Intel said on Tuesday it would be able to mass-produce computer processors with features one-third smaller than the current cutting edge within two years.
The world's largest chipmaker is now moving its technology to 45 nanometers and has for the first time demonstrated working processors based on 32-nanometer technology, said Chief Executive Paul Otellini.
A nanometer is one-billionth of a meter and is used to measure the width of circuits on a chip. Intel, whose processors power about 80 percent of personal computers, now uses 65-nanometer circuitry.
Smaller sizes allow more circuits to be crammed on a chip, boosting performance of the devices and driving up profits at chipmakers by letting them make more semiconductors from a single platter of silicon.
"The innovations that we as an industry are making today are the basis for the future of the computing environment and probably for the basis of the digital world," Otellini said at the start of Intel's twice-annual developers' forum.

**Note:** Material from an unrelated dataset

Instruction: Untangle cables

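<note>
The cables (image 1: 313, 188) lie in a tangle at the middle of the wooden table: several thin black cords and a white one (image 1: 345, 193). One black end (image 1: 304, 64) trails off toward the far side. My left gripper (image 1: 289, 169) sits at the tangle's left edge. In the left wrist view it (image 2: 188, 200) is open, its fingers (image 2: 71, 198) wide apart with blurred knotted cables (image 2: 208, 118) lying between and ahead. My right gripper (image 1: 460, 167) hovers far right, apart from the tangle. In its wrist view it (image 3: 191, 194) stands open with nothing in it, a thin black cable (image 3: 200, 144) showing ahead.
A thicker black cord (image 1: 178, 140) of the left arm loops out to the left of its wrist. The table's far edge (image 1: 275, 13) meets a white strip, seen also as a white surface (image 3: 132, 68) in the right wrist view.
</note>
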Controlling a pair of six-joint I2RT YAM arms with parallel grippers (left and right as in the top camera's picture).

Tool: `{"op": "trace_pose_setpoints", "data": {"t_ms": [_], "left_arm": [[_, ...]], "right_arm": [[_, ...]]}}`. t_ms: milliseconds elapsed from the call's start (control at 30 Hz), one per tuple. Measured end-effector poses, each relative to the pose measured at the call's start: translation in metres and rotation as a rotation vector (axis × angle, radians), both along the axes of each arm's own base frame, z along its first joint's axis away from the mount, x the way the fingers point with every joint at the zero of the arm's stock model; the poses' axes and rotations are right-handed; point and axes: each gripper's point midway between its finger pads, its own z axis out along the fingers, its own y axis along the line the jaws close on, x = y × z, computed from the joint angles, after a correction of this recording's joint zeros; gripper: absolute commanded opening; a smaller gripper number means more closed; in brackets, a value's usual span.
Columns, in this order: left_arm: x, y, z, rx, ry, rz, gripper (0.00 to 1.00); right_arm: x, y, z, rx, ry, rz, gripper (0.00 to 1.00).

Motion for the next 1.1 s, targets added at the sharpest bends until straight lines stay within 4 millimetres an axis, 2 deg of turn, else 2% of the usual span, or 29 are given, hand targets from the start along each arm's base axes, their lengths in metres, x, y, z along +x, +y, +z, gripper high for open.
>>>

Otellini demonstrated a dinner-plate-sized silicon wafer containing memory chips made with the 32-nanometer technology, saying that Intel could make processors based on the techniques within two years.
That would keep the Santa Clara, California-based company far ahead of smaller rival Advanced Micro Devices, which has said it would move to the 45-nanometer chipmaking technology by the middle of 2008.
Otellini also said Intel would introduce its 45-nanometer-based processors, code-named Penryn, on Nov. 12. It had previously said it would launch the products by the end of 2007.
He also said that its next-generation design, code-named Nehalem, was complete. On stage at the company's annual technical conference, he demonstrated a computer that was using a Nehalem microprocessor.
Intel shares rose 1.1% to $25.13 on Nasdaq, while AMD was 1.3% to $13 on the New York Stock Exchange. Intel's stock is up 24% so far this year, compared with a fall of 36% for AMD.